## WHAT IS NEEDED
From the records below, please repeat exactly the line that has "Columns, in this", the line that has "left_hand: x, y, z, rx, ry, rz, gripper", and every line between them, and nothing else.

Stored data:
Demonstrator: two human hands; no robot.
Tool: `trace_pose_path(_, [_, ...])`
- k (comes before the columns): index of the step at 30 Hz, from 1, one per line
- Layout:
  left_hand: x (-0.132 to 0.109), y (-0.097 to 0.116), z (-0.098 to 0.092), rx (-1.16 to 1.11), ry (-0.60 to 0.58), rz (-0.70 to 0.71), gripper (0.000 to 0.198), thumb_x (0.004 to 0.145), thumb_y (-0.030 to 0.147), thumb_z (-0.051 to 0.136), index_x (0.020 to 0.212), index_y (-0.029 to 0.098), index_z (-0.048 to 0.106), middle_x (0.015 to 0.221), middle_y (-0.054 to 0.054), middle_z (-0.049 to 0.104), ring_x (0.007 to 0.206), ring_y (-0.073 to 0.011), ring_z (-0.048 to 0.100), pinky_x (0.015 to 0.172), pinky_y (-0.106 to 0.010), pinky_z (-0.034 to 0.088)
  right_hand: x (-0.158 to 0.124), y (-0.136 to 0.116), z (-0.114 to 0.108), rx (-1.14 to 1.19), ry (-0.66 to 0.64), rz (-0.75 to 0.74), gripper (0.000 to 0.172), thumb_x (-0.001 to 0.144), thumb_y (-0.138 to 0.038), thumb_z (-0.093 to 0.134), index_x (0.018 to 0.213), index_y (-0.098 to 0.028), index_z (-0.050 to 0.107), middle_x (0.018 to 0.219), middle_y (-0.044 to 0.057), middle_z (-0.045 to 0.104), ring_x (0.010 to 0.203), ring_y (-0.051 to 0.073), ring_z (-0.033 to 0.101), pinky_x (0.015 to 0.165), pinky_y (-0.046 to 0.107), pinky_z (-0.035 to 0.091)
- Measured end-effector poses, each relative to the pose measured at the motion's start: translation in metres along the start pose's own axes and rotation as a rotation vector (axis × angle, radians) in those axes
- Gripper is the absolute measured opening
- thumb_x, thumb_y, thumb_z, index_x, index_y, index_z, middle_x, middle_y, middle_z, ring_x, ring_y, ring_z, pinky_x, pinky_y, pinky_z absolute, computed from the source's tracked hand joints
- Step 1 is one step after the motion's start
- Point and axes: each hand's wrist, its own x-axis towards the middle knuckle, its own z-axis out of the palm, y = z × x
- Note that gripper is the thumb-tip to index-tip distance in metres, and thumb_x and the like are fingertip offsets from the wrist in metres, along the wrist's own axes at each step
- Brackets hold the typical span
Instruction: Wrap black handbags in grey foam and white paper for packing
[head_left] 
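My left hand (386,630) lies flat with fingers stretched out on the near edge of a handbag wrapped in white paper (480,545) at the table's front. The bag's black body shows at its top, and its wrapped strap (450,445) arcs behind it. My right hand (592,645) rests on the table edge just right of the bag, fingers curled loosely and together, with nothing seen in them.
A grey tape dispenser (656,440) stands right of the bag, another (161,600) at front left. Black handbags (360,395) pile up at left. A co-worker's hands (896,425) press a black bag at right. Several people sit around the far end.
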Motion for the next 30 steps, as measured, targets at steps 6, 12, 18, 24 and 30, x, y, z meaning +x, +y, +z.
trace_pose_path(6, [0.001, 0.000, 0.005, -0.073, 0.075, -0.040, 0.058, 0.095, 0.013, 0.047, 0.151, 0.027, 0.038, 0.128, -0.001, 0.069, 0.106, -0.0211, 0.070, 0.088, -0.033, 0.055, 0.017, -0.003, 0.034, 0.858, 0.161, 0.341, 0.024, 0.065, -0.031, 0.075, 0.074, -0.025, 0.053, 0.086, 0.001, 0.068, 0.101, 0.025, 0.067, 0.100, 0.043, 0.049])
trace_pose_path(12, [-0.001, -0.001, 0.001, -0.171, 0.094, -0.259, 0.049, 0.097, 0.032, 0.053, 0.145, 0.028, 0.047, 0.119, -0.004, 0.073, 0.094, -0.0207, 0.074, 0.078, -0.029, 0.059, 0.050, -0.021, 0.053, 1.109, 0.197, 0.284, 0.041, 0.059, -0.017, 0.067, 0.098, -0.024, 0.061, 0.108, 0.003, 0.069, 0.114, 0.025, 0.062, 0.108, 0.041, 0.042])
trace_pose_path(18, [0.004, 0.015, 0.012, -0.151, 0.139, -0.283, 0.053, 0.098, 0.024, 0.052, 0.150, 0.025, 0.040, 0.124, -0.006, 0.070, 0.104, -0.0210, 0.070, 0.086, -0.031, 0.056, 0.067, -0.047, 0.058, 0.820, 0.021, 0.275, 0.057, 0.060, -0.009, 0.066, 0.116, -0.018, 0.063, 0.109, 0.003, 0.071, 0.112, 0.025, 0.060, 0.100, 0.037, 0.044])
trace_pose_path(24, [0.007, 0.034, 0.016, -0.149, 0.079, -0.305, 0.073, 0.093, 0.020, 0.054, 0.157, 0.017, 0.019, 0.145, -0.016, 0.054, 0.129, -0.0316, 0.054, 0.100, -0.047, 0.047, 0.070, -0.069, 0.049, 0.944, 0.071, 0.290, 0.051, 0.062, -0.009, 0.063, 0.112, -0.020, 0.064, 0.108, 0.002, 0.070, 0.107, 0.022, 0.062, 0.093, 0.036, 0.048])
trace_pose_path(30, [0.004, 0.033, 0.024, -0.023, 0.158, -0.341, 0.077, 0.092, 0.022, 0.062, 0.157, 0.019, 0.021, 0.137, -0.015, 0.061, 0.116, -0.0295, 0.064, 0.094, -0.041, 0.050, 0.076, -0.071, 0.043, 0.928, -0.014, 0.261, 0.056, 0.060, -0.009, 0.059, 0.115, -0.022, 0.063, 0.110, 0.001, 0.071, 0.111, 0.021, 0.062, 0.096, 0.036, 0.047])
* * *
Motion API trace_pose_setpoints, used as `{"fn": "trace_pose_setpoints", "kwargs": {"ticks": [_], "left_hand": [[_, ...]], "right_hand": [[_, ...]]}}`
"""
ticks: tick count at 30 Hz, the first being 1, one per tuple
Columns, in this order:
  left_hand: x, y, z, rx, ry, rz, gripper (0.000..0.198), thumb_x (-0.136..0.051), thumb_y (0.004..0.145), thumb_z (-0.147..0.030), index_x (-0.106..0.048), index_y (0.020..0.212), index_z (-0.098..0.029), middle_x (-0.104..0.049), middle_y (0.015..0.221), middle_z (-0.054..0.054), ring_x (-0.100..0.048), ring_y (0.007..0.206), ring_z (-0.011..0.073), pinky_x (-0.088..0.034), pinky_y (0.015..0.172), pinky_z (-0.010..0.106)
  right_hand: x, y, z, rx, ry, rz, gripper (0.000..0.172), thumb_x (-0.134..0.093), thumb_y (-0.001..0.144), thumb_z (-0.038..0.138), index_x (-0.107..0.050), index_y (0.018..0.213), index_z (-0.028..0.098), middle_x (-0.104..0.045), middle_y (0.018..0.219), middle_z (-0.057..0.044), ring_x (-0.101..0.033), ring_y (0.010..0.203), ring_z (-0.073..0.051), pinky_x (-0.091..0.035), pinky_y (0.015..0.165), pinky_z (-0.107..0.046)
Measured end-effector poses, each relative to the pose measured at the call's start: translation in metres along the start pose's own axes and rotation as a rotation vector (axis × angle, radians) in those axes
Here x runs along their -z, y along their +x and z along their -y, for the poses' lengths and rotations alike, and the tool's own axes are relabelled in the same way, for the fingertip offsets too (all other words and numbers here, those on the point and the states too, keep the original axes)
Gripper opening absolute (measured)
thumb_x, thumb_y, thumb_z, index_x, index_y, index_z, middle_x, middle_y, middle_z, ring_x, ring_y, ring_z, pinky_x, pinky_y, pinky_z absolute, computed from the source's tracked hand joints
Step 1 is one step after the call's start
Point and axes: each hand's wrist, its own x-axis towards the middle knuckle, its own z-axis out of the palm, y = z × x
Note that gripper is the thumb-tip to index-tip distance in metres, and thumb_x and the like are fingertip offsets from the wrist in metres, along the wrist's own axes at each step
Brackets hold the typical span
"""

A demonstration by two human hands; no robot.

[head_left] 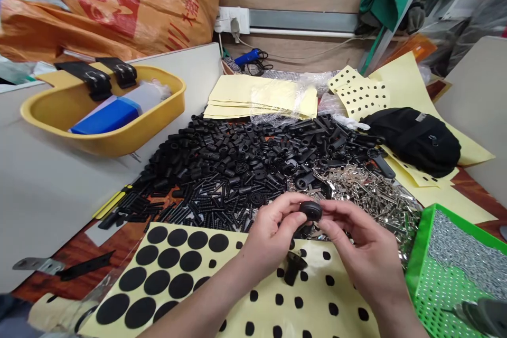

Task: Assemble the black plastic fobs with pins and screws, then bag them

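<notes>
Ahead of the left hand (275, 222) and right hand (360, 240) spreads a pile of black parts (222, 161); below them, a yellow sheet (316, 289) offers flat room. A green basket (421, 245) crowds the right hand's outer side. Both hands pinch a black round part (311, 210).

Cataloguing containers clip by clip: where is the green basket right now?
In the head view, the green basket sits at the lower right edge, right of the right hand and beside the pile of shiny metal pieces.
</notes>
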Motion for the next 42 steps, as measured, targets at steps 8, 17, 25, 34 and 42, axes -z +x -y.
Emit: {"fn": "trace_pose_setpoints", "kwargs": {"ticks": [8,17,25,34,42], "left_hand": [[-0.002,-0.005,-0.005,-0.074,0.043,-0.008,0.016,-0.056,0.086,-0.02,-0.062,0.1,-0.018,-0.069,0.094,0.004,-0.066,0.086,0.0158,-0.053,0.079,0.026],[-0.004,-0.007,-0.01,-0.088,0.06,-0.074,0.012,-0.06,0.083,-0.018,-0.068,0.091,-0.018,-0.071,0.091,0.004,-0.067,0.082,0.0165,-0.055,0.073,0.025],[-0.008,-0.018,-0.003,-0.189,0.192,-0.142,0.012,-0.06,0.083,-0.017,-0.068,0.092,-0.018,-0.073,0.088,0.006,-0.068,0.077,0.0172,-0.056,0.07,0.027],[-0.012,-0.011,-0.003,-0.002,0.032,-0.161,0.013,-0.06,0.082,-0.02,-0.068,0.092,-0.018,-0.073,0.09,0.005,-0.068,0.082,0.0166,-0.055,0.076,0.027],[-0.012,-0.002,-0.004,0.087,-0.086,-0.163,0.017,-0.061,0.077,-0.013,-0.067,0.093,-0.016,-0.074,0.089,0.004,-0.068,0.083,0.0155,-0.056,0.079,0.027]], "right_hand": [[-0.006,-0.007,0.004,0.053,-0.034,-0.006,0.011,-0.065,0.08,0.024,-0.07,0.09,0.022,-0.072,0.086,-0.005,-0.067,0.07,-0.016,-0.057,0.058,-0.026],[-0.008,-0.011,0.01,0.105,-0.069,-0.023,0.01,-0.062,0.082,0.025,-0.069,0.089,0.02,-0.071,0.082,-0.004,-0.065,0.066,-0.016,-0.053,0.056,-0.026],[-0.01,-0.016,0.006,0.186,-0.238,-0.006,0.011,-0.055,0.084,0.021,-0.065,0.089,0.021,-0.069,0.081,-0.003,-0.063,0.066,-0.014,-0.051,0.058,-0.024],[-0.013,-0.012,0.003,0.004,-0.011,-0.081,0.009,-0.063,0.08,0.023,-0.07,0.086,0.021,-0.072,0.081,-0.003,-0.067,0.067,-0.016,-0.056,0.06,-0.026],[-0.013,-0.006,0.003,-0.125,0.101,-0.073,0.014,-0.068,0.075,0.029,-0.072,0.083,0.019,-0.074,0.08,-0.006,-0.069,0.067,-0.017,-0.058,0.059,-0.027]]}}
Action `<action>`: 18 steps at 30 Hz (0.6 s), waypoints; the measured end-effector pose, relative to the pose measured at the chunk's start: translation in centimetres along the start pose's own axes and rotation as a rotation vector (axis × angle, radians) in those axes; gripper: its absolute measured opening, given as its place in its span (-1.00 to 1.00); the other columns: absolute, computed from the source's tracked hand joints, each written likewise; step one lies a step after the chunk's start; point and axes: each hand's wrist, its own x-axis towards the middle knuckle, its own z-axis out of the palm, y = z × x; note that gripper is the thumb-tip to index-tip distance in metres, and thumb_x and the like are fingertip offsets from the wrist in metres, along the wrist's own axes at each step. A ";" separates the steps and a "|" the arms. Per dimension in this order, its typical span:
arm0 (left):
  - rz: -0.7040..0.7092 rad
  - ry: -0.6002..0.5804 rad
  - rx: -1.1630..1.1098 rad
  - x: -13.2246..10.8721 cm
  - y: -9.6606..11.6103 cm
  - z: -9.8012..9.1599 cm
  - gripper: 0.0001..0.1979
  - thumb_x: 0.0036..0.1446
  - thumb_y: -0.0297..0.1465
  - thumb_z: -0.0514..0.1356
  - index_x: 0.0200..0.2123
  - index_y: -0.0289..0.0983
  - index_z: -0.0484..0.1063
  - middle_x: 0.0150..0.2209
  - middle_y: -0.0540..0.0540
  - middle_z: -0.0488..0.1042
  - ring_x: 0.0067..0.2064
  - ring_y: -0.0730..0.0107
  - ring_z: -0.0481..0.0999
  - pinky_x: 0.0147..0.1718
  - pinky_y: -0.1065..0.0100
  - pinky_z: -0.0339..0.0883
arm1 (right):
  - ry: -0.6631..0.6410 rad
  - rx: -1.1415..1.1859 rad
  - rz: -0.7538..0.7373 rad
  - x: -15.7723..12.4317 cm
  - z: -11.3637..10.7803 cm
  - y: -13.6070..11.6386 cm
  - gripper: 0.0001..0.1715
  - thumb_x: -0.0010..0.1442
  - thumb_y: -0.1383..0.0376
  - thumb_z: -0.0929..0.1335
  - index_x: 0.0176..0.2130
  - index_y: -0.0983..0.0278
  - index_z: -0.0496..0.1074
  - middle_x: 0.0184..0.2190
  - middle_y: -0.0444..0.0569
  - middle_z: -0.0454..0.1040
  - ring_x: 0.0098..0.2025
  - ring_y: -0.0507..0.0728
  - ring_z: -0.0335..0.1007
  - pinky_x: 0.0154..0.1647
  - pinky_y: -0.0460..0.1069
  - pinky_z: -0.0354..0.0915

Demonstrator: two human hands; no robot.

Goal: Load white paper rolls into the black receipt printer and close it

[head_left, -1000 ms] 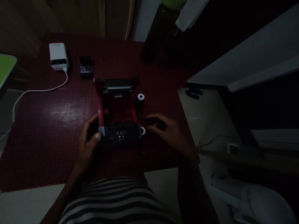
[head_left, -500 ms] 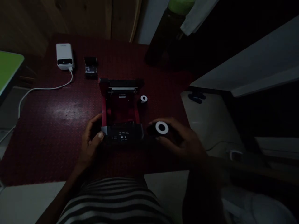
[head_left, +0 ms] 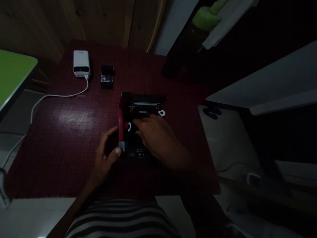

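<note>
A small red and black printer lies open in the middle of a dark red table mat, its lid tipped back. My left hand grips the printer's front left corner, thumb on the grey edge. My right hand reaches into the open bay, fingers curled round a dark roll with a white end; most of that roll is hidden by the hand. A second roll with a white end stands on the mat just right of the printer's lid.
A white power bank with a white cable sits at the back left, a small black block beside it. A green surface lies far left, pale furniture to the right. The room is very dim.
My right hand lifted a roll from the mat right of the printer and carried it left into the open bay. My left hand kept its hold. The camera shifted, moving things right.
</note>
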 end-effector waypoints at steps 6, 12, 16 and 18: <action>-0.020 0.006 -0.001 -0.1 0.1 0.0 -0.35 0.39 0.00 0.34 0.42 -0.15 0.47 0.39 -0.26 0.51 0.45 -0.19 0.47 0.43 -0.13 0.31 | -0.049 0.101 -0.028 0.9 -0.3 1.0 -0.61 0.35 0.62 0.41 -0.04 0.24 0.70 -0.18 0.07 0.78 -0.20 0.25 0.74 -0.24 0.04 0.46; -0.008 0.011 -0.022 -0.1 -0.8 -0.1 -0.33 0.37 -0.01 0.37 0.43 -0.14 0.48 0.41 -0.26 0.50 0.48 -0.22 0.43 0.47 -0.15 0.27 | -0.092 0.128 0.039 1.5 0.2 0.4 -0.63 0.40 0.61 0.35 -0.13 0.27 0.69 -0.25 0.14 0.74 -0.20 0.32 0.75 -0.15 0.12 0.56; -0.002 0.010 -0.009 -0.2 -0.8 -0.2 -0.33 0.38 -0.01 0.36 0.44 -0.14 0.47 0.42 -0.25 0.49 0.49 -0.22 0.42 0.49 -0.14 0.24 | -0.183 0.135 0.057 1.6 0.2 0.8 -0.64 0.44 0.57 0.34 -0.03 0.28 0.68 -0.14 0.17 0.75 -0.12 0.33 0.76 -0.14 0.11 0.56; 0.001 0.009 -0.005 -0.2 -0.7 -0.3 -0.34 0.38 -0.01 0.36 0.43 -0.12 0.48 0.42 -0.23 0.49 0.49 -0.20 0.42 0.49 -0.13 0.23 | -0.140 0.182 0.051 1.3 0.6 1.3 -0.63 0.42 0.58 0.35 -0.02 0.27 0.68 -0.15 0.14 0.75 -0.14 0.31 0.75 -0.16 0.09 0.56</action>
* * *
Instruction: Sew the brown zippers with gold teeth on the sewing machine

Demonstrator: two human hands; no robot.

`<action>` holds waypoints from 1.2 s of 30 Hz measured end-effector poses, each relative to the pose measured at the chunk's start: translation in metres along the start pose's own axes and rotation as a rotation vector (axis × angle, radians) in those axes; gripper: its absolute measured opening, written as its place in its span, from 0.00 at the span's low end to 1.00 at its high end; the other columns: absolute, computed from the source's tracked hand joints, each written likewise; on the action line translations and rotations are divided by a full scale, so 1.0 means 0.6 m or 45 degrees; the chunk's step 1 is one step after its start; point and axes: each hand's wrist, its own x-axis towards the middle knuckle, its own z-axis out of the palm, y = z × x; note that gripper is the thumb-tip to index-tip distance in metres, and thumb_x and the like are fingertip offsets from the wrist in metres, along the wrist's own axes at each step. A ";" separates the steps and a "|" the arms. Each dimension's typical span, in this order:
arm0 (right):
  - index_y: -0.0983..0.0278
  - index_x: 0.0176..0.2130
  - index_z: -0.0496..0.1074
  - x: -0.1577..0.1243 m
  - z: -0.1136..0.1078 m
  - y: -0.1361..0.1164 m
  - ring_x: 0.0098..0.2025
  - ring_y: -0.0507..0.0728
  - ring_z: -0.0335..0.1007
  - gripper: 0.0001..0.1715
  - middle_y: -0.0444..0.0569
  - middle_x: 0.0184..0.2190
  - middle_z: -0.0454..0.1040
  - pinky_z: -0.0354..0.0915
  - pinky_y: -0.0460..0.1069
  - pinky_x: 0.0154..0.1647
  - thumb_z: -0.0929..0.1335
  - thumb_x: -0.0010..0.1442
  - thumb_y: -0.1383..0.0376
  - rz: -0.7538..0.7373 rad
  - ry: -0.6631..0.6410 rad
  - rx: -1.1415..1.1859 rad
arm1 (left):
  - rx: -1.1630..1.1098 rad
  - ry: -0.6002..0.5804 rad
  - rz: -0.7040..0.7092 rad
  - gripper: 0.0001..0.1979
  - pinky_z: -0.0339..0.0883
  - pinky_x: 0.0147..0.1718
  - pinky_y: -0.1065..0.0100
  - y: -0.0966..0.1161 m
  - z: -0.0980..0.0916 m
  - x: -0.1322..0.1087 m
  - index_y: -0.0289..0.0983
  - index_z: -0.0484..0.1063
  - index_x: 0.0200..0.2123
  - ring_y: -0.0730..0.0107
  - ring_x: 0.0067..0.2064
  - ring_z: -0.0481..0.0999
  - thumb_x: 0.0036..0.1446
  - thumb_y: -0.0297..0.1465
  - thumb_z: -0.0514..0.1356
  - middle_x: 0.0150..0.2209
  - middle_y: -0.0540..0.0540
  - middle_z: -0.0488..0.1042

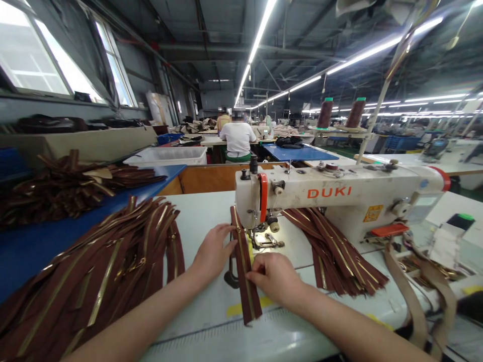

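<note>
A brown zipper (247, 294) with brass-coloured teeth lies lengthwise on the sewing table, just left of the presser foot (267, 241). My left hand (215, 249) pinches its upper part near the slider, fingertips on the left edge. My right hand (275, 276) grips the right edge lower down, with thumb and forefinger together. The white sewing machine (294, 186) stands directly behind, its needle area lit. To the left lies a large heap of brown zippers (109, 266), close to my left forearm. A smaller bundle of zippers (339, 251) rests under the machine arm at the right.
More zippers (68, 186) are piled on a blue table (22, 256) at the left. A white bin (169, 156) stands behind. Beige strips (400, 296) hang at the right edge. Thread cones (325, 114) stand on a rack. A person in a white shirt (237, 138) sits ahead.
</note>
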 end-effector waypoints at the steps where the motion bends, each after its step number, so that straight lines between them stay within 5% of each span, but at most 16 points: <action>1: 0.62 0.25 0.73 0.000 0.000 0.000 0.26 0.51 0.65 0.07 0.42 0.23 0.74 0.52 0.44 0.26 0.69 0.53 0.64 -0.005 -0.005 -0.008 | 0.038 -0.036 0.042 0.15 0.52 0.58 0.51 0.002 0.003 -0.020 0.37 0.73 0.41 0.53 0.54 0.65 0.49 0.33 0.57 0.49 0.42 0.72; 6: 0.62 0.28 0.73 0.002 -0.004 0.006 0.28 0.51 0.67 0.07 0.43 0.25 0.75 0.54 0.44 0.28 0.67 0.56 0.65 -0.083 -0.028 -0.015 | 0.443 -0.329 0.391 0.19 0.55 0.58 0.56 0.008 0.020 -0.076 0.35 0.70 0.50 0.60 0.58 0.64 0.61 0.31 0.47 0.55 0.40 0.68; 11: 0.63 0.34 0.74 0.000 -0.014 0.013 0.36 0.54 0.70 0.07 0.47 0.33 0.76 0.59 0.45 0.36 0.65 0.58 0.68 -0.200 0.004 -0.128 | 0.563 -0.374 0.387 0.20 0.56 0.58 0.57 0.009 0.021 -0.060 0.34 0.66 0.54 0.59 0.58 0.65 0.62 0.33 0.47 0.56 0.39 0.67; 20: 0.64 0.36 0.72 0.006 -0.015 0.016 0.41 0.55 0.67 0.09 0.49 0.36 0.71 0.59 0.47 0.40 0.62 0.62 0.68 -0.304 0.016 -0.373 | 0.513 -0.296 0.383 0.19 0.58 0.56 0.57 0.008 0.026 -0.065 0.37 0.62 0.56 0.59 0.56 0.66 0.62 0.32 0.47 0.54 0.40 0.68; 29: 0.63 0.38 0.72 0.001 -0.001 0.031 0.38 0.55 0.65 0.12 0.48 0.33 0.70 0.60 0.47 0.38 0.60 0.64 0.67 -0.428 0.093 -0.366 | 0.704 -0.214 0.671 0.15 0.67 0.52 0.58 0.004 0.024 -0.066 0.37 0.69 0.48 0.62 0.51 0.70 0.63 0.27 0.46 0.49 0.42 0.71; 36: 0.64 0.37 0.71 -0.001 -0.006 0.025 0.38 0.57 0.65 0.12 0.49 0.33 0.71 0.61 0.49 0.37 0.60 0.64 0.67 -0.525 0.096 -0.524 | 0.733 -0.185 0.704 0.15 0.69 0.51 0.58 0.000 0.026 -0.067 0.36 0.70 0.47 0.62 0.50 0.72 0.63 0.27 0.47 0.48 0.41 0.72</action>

## EXPECTED ANSWER
Columns, in this order:
  left_hand: x, y, z, rx, ry, rz, gripper (0.000..0.198), thumb_x (-0.136..0.051), thumb_y (0.004..0.145), thumb_z (-0.147..0.030), index_x (-0.106..0.048), index_y (0.020..0.212), index_z (-0.098..0.029), middle_x (-0.104..0.049), middle_y (0.015..0.221), middle_z (-0.054..0.054), ring_x (-0.100..0.048), ring_y (0.007..0.206), ring_z (-0.011..0.073), pinky_x (-0.088..0.034), pinky_y (0.015..0.172), pinky_z (-0.010..0.106)

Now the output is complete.